Contrary to what is sometimes said, in South Africa the past is not past; it is still a strong presence in people’s lives. It is not possible to understand the present without understanding the past. Forgiving does not mean forgetting.
History is often written from the perspective of the oppressor or the powerful. As the saying goes, “Tales of hunting often glorify the hunter.” When we write about South Africa, it is important to tell history from the perspective of the majority, those whose voices were suppressed until the end of apartheid. AMAGAMA ENKULULEKO sets forth a representative sample of the voices of the majority’s struggle for liberation.
This book includes short stories, essays, biographies, and poetry. The contributors give voice to the painful experiences of the majority from early colonialism to later apartheid.
In terms of contemporary stories, we have to be careful not to hear only the voices and perspectives of the powerful in the new order, men who have an outsized platform to tell us about their role in the liberation struggle to the exclusion of smaller organizations and the many ordinary, unaffiliated people who contributed to the struggle against apartheid, often with their lives. This collection includes the contributions of people from many parts of South African society.
The book is organized around six themes: Colonialism and Racial Capitalism, The Making of Apartheid, Black Spots and Forced Removals, Repression and Political Quiet, Black Consciousness and the Soweto Uprising, and Emergency and Revolt.

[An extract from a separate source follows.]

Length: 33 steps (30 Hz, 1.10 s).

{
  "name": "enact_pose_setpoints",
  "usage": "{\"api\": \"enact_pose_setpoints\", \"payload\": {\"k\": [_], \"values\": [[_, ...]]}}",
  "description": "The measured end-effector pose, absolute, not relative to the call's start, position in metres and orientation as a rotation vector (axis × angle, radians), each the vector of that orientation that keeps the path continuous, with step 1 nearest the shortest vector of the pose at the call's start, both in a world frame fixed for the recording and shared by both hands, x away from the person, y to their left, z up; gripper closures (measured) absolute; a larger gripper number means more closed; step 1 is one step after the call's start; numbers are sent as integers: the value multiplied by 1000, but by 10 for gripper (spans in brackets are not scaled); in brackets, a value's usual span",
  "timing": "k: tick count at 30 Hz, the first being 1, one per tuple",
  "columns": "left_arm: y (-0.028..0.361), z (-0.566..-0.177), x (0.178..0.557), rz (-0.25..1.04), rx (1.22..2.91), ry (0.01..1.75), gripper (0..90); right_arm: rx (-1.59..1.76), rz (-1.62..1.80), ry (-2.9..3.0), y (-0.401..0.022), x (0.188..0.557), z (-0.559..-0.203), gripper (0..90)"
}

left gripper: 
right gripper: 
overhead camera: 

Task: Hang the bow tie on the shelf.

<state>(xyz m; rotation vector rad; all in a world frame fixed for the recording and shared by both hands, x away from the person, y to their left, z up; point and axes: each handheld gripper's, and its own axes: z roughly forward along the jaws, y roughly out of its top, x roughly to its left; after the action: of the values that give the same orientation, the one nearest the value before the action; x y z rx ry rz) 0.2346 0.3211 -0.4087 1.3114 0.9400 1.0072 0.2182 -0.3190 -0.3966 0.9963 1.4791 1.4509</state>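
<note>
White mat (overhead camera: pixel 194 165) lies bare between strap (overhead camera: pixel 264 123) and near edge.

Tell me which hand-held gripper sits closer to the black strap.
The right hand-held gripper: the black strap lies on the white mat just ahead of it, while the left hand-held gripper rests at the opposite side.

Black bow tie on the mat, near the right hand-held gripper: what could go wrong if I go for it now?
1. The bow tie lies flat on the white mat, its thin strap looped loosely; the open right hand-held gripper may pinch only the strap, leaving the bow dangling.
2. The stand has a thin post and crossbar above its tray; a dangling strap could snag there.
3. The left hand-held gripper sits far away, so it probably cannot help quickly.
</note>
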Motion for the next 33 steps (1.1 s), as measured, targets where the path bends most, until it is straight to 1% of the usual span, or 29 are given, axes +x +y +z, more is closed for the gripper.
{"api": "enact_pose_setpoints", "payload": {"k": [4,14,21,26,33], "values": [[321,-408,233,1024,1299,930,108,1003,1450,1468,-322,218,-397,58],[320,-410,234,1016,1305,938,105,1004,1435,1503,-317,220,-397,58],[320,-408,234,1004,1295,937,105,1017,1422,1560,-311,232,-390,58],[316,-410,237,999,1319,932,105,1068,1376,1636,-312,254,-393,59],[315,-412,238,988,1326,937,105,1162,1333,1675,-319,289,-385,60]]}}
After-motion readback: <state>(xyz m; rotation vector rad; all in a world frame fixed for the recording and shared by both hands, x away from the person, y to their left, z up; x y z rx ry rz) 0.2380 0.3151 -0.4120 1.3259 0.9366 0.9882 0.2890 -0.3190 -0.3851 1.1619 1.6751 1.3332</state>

Each section begins by grounding the reader with a useful general historical context and explaining the meaning and importance of the theme.
The writing is generally powerful and touching. It is also in places very painful, but this is not surprising, considering the context. Pain does not, however, dim the hope and inspiration that informed the liberation struggle.

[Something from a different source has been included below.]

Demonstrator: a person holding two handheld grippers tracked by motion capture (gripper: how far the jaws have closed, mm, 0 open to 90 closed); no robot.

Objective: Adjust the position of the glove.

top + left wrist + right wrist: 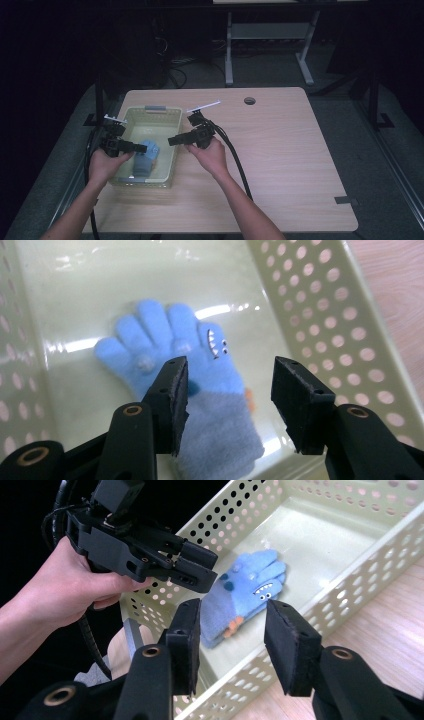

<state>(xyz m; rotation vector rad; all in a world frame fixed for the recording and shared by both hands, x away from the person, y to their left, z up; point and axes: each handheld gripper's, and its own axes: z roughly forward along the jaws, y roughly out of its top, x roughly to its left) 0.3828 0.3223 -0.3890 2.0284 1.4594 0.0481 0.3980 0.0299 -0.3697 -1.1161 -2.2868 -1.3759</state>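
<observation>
Jaws: both pairs are held apart with nothing pressed between the pads; the glove is released and lies free.
High view: a pale perforated plastic basket (150,146) is set on the light wooden table (280,160); the left gripper (131,146) is reached over the basket's near-left rim, the right gripper (174,140) is hovered over its right wall, both aimed inward, judged so that the contents are kept within reach.
Left gripper view: a blue knitted glove with a monster face and a paler fleecy cuff (200,385) is seen flat on the basket floor, below the spread jaws, untouched.
Right gripper view: the same glove (245,592) is framed beyond the open jaws, with the other gripper above its cuff.
</observation>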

Writing about the early colonization period in a poem titled ‘They’re Stealing Our Cattle On Misty Plains!’ Nontsizi Mgqwetho wrote,
They’re stealing our cattle on misty plains!
The white man’s bounty lies in Africa.
The cause of our tribulation.
And so we die.
Adelaide Charles Dube wrote,
Despair of thee I never will,
Struggle I must for freedom – God’s great gift. (43)
Writing in 1929 in a story about miners, RRR Dhlomo wrote,
‘Hau, didn’t you hear that Boss said to Stimela. “There are many Kaffirs in the compound”? Ho! Ho! You don’t know the white people!’
And they went out to dig Masaba’s grave (23.
About Pretoria, the administrative capital during the early years of apartheid, the brilliant journalist Nat Nakasa wrote:
There were many things that caught my attention immediately, like the benches in the City Hall gardens which are apparently set aside for whites only but which do not have the familiar ‘Whites only’ sign painted on them. Apparently Pretoria takes it for granted that no black man would ever dream of sitting on them.
But it was something else which struck me most forcibly. This was that the Afrikaner people of Pretoria seem to be more at home than anywhere else in the country. They seem to walk with a particular kind of dignity, confidence and sense of pride on the pavements of Pretoria.
The non-whites on the other hand are different. There is a shuffle in their walk and they carry about with them an air of uncertainty, even apprehensiveness, as though they are wondering what the next day has in store for them (69).
There are also glossaries embedded in each section explaining words and concepts that may be unfamiliar to today’s readers. At the end of each selection are questions for discussion or to facilitate further reflection, plus writing suggestions. The short biographical sketches of the major contributors are interesting.
AMAGAMA ENKULULEKO! is a teacher’s and learner’s delight. It is well-organized and presented in a way that is bound to facilitate learning. This book is highly recommended for general readers and especially for teachers and learners.